#apaperaday: The Adiponectin Receptor Agonist, ALY688: A Promising Therapeutic for Fibrosis in the Dystrophic Muscle
In today’s #apaperaday, Prof. Aartsma-Rus reads and comments on the paper titled: The Adiponectin Receptor Agonist, ALY688: A Promising Therapeutic for Fibrosis in the Dystrophic Muscle
Today’s pick is slightly older, from 2023 in @Dra_Cells by Dubuisson et al on testing an adiponectin receptor agonist in the mdx mouse model for Duchenne. Adiponectin is a growth factor produced by fat but also muscle. DOI: 10.3390/cells12162101
Adiponectin stimulates metabolism and has anti-inflammatory and oxidative metabolism enhancing activities. Overexpression of adiponectin in mdx mice improves regeneration and force and reduces inflammation. Knocking out adiponectin in mdx mice makes the pathology worse.
There are many different adiponectin isoforms, which makes treatment with adiponectin analogues challenging. Instead, authors use an agonist for the receptor (a molecule that triggers the receptor, like the adiponectin would do). This comound is ALY688
Authors here tested this in mdx mice at 3 and 15 mg/kg/day subcutaneous injection, compared to saline and a wild type group (hooray!). Authors do not mention whether they used males or males and females. Treatment had no effect on bodyweight, but improved wire hanging time????
Treatment improved strength & the distance mice were able to run on a treadmill. Only for wire hanging was there a dose dependent increase. for the other tests, the lowest dose appeared (almost) as effective. On histology treatment reduced inflammation similarly for each dose.
Authors also detected reduced levels of necrosis on H&E, but did not see a difference in the number of centrally located nuclei. They did see an increase in revertant fibers, which they explained as an indirect effect of improved regeneration.
Markers for regeneration were indeed increased on RNA level. Fibrosis was reduced – for none of these approaches there was a dose effect seen. Also did different analyses on different skeletal muscles, but did not analyze the most severely affects mdx muscle, the diaphragm ????
Authors did confirm the mechanism of action, i.e. the stimulation of the AdipoReceptor, as AMPK signaling was induced. They finally showed in cultured cells that the ALY-688 stimulating effect and AMPK signaling was inhibited when AdipoReceptor 1 was downregulated.

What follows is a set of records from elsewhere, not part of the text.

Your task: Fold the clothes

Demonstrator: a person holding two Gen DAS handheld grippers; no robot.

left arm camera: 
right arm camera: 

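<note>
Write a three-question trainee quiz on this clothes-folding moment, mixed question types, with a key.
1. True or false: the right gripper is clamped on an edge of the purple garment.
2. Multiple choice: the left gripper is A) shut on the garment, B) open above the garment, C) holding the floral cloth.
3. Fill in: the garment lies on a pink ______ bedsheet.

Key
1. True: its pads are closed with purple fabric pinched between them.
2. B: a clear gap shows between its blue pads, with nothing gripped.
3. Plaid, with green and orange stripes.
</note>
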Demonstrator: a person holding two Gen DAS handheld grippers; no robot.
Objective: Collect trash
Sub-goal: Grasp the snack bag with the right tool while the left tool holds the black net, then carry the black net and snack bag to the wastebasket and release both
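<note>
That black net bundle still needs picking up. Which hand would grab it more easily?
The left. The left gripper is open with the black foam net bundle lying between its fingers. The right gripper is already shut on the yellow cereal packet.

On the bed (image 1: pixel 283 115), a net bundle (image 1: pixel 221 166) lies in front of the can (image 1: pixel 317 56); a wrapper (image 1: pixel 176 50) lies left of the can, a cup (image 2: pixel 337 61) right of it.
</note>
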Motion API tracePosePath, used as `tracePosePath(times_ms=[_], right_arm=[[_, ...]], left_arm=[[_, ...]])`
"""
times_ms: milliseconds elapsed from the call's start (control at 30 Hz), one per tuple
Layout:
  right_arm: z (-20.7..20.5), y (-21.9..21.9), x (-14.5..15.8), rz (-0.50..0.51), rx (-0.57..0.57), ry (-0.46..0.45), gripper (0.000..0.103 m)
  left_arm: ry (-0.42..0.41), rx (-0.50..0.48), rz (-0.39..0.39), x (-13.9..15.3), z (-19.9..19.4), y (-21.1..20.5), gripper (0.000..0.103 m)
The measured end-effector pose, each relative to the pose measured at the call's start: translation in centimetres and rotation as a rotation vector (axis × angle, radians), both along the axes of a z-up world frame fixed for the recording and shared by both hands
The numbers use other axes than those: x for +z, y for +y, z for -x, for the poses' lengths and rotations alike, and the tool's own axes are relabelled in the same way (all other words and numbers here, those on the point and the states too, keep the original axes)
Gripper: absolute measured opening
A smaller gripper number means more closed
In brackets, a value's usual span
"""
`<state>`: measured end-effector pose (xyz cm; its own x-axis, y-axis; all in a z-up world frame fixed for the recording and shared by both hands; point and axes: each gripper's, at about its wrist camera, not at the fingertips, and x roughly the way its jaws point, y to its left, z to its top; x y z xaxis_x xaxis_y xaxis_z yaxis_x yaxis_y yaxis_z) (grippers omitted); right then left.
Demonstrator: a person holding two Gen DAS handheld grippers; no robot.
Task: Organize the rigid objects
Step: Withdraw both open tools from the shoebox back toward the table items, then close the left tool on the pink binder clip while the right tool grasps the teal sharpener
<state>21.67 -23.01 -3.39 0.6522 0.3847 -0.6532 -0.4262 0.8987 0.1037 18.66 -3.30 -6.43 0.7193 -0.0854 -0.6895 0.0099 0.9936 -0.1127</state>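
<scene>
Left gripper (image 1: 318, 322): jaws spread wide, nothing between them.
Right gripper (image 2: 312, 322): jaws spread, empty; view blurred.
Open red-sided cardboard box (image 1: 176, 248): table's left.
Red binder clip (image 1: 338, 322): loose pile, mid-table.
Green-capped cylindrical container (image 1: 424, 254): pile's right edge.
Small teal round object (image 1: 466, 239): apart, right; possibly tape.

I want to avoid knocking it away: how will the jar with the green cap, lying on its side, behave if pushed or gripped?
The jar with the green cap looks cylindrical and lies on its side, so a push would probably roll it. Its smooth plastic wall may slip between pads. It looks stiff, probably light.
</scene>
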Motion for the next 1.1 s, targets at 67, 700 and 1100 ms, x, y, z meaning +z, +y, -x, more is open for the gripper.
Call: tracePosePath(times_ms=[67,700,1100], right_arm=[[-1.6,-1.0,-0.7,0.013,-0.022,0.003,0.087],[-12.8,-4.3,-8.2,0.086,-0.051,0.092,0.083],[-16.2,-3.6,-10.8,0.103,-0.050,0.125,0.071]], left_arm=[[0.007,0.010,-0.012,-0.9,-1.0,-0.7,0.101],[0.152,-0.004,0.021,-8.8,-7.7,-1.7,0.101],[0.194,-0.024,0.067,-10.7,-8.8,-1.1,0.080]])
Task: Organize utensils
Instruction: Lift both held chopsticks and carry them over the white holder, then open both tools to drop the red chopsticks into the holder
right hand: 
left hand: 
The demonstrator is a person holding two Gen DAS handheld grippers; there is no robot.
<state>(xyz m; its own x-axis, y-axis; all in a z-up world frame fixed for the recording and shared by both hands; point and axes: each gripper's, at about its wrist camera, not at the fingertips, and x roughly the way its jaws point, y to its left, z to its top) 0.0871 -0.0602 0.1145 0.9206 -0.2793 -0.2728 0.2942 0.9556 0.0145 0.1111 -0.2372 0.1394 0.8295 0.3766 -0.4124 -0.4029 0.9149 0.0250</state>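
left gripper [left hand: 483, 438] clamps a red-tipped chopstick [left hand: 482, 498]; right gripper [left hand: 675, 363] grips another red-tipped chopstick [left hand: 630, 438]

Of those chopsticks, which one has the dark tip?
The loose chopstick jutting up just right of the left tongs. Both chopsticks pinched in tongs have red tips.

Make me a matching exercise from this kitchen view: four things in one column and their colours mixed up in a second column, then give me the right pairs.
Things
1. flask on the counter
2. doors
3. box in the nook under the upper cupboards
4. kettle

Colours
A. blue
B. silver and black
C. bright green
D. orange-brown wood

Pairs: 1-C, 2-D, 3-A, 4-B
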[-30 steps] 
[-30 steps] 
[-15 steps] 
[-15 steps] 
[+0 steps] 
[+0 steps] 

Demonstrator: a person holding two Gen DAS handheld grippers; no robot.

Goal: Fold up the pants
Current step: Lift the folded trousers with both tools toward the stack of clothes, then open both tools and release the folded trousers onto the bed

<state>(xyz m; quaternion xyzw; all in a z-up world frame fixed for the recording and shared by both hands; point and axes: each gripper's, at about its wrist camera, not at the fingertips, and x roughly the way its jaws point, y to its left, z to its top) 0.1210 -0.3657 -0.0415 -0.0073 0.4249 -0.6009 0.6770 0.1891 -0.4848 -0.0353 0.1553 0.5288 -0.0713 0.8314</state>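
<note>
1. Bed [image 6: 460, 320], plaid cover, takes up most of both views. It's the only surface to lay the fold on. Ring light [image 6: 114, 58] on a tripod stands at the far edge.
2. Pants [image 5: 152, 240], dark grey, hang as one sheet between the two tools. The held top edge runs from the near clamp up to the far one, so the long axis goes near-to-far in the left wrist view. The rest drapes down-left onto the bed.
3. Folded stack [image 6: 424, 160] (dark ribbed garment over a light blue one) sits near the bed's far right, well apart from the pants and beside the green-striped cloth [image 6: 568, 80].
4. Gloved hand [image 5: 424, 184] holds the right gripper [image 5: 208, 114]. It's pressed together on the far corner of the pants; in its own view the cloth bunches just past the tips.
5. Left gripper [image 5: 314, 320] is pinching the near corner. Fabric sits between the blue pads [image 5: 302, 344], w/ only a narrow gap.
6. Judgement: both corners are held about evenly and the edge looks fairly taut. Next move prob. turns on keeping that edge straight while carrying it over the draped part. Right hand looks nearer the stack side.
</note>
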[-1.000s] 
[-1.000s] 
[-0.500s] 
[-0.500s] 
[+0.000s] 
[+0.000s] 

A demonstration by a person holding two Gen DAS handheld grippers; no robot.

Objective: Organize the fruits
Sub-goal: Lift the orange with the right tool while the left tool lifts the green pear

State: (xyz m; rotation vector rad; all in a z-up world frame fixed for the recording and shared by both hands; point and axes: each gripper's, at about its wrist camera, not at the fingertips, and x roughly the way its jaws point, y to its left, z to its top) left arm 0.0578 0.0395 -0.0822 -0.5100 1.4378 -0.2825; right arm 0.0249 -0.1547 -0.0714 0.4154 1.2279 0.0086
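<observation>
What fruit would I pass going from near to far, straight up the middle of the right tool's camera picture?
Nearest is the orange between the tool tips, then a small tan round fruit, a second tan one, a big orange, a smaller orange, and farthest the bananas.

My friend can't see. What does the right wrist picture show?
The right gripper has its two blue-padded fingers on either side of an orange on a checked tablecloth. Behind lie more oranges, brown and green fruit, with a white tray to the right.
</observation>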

Authors discuss that ALY-688 is a slow release agonist, which allow less frequent dosing. They also outline that this compound acts on different pathways: reducing inflammation and stimulating regeneration – just like HDAC inhibition.
Like me they were surprised by the lack of a dose effect. They suggest the compound may act with a bell-shaped curve, i.e. there is an optimum and dosing more, will reduce the effect. If this is the case, more studies are needed to find which dose is the optimal dose.
Finally authors suggest this may be an alternative to steroids – however, they did not do a head to head comparison, so that conclusion is a bit premature. Also, I would be interested to see what the combination of ALY-688 and steroids does: is there an additive effect or now?
So more work is needed as usual, but I appreciate authors used wild type references and did a lot of different analyses. Would have been really interesting to see the effect size of treatment on the diaphragm, as the skeletal muscle pathology is limited.